Выбрать главу

Прямо как белый человек себя чувствуешь.

Вечером на фильме Рыжий подсел ко мне и сообщил новость, которая на несколько дней погрузила меня в раздумья и которую я не решился передавать дальше.

— У вас все целы! — спросил я его когда мы поручкались.

— Все, — осклабился Вовка, — Катю еще под Талуканом контузило, а остальные все в строю. А у вас?

— У нас двоих… Летеху и пацана.

— Жалко, — посочувствовал Рыжий.

— Кого жалко?! — возмутился я, — Тутвасина тебе жалко? Он был урод и шакал. Туда ему и дорога.

Мне и в самом деле не было жалко лейтенанта с садистскими наклонностями.

Рыжий таинственно осмотрелся, убедился, что все смотрят на экран и негромко сказал:

— Плащова убили.

— Еще один шакал, — прокомментировал я это событие

Нет, решительно не за что мне было любить ни Тутвасина, ни Плащова. Ни любить, ни хотя бы уважать.

— Тут говорят… — Рыжий понизил голос до совсем тихого, — его свои убили.

— Как это свои?! — я внимательней посмотрел на Вовкины конопушки, решая, не шути ли? Не похоже было чтобы он шутил такими вещами, — Четвертая рота не выдержала?

— Нет. Пацаны с разведроты.
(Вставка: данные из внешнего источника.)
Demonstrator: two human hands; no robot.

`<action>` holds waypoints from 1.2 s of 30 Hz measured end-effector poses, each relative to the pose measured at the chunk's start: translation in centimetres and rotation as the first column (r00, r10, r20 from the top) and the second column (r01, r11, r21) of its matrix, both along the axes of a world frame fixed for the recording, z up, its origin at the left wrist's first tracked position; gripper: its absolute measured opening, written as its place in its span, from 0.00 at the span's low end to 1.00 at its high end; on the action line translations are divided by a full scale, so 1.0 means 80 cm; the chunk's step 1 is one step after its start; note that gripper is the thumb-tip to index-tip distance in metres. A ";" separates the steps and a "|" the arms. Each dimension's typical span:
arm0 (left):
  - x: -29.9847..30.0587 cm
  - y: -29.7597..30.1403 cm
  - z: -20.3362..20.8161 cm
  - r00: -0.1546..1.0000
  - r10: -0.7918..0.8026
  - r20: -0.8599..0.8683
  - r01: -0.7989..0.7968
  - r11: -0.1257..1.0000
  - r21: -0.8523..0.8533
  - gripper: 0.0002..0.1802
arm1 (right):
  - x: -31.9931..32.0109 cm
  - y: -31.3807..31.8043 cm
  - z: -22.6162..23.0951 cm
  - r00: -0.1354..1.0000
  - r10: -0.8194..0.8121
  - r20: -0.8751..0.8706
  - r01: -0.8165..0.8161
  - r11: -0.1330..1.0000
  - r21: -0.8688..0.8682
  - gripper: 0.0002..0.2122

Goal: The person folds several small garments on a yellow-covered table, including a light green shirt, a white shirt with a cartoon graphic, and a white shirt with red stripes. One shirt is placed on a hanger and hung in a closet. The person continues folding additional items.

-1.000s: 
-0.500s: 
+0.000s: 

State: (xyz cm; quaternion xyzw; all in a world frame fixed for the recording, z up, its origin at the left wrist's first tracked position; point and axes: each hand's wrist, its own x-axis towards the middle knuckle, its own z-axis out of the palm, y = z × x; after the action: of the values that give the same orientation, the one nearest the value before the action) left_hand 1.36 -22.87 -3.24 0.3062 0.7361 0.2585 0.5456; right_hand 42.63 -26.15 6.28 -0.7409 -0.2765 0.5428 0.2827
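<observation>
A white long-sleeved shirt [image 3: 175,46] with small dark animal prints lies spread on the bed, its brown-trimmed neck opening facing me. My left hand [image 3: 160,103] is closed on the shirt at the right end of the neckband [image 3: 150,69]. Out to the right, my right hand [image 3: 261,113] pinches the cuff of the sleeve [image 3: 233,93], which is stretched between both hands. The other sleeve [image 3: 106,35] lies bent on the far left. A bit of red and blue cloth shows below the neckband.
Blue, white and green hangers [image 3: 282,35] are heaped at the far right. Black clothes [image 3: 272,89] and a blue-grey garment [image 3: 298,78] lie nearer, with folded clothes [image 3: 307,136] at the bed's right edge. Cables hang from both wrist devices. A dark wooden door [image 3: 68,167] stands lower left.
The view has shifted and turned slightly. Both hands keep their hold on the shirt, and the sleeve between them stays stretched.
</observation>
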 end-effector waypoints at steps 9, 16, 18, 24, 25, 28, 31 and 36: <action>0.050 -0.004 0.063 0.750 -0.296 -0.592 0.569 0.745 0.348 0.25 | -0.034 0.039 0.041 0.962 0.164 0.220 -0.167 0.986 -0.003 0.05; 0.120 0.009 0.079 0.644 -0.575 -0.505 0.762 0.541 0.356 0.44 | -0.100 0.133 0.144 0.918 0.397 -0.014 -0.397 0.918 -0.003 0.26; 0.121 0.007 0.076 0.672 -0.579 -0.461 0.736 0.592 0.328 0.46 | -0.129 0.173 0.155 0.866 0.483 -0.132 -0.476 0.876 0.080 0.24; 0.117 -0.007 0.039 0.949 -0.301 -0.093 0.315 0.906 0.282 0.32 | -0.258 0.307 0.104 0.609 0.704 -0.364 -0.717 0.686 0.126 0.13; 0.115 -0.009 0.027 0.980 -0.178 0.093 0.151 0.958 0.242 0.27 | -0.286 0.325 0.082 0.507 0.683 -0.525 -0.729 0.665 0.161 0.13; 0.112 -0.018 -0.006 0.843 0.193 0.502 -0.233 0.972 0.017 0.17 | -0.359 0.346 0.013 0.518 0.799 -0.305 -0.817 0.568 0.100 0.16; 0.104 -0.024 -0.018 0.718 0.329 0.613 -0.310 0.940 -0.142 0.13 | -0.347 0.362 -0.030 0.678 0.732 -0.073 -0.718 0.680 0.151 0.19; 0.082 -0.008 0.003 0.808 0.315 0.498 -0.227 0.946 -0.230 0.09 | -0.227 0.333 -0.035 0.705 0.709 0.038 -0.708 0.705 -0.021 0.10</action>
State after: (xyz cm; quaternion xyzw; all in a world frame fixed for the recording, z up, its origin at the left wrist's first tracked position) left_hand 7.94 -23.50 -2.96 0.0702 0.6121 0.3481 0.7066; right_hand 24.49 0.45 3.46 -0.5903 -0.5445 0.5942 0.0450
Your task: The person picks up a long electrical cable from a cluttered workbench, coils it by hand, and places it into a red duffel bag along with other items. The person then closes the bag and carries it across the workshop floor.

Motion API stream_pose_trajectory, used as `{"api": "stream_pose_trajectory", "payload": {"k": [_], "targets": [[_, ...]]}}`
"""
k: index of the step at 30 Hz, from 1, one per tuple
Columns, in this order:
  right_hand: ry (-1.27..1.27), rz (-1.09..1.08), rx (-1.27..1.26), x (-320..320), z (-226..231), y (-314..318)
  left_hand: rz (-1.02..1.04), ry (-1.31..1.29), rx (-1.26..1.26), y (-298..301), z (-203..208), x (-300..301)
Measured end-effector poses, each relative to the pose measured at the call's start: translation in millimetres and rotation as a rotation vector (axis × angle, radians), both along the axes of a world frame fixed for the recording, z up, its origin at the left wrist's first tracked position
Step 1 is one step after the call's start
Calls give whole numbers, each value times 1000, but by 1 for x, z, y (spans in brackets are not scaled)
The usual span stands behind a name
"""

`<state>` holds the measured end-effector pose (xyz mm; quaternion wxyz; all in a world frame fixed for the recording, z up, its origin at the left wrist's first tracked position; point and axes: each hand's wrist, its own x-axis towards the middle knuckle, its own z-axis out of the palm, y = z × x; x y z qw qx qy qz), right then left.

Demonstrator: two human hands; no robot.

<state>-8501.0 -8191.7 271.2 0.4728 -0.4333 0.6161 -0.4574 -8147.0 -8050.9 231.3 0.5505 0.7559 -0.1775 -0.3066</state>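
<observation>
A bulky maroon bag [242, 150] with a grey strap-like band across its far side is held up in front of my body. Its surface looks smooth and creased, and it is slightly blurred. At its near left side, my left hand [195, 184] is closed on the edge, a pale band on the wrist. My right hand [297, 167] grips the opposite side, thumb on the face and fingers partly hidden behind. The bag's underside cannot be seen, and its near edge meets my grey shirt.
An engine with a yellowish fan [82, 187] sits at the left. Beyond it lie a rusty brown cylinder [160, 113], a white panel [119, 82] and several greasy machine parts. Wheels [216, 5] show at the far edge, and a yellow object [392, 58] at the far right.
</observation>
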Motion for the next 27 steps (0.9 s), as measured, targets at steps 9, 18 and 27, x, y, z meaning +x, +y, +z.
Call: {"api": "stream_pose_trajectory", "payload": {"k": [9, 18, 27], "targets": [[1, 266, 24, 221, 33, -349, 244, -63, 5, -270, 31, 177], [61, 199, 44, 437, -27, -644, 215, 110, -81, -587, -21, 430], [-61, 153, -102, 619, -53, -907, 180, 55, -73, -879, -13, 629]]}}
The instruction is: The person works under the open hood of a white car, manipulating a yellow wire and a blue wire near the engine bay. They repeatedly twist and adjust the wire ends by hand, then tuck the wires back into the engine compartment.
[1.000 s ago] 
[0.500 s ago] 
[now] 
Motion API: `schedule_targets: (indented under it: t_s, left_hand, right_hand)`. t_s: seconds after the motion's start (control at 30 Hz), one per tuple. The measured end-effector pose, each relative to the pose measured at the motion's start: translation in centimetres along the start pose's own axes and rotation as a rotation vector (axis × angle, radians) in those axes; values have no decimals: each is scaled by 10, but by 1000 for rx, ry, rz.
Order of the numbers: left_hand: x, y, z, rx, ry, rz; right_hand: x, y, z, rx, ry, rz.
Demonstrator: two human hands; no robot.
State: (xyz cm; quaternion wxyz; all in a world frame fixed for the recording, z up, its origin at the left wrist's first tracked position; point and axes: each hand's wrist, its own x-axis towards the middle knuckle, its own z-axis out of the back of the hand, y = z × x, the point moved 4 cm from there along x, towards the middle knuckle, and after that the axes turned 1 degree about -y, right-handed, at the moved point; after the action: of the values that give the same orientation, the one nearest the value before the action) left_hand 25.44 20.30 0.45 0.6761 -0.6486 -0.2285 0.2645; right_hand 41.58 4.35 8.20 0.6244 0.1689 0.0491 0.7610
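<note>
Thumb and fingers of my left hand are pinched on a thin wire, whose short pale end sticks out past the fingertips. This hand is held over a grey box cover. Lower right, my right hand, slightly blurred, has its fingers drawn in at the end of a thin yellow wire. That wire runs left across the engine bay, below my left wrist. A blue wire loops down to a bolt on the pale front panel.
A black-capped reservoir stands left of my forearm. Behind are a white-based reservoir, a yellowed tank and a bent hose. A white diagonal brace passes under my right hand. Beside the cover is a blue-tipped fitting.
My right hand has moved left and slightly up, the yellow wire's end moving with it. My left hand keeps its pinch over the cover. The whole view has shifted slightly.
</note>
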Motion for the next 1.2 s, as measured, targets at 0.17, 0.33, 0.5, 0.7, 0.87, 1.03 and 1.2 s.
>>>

Зарядили в СВД китайский патрон чтоб все шито-крыто было и с двухсот метров саданули ему в башку. Он в полку несколько раз застраивал дедушек разведроты на глазах у духов. Пацаны ему не простили…

"Вот уж глупость", — подосадовал я такой глупой смерти, — "из-за расстегнутого крючка на хэбэ не твоего солдата получить пулю от своих же. Дались Плащову эти крючки и пуговицы? Ну, может, не поприветствовали его как по уставу положено, ну и что? Летех и старлеев никто, кроме молодых, в полку не приветствует. Я, например, в своей роте честь отдаю только Бобылькову, потому что он ротный. Даже Акимов — и тот перебьется. Из всех полковых офицеров его звания только Плащову понадобилось устав насаждать…".

— Может, они и правы, — сказал я Рыжему про разведчиков.

— Да уж, — согласился он со мной, — тут не Союз. Бывает всяко…

Я вспомнил совсем еще свежую историю, главными героями которой были как раз я и Плащов. Как раз недавно закончился карантин в котором командирам взводов сержантам Семину и Грицаю пятьдесят календарных дней отравлял жизнь заместитель начальника карантина старший лейтенант Плащов. Ну где это видано, что старослужащие солдаты в опустевшем полку ложатся на кровать с оглядкой?! Да, согласен — время неурочное, утро, день или вечер и никак не после отбоя. Но ведь весь полк на операции и в полку остался всего пяток офицеров и две сотни срочников! Полная и абсолютная свобода для солдат второго и третьего годов службы, тем более, что вверенные нашим заботам духи ни на минуту не оставались без сержантского пригляда. А тут лежи, читай и держи ухо востро, как бы Плащов в модуль не зашел.

Никакого кайфа.

И тут меня переводят из связи в пехоту и начались мои караулы — через два дня на третий "под ремень". Я только недавно пришел в роту, в которой почти никого не знал и мне нужно было зарабатывать авторитет любой ценой. А как можно заработать авторитет в воюющем подразделении, где таких ухарей как ты — полсотни человек. Вот Плащов-то и "добавил мне очков в личный зачет".

Дело было глухой ночью, когда пути старшего лейтенанта Плащова и сержанта Семина пересеклись на узкой тропинке. Они и не могли не пересечься — полк не Москва. Его за полчаса не торопясь по периметру обойти можно.

Сержант стоял "на собачке", то есть охранял калитку в караульный городок и слушал как Мартын, окруженный почитателями своего таланта, втирал доверчивым узбекам за свою привольную гражданскую жизнь.

Помощник дежурного по полку Плащов в это же время двигался навстречу своей судьбе, иначе говоря, шел проверять несение службы караулом, как то и положено было в соответствии с его обязанностями. Метрах в семидесяти от калитки, находящейся под охраной и обороной неприкосновенного часового, сиречь меня, старшего лейтенанта поразил первый удар грома при ясной погоде:

— Стой! Кто идет? — строго по Уставу окликнул я проверяющего.

Это была стандартная фраза. Часовой у калитки, который не произнес это заклинание, законно получал от помдежа кулаком по панаме за незнание своих обязанностей.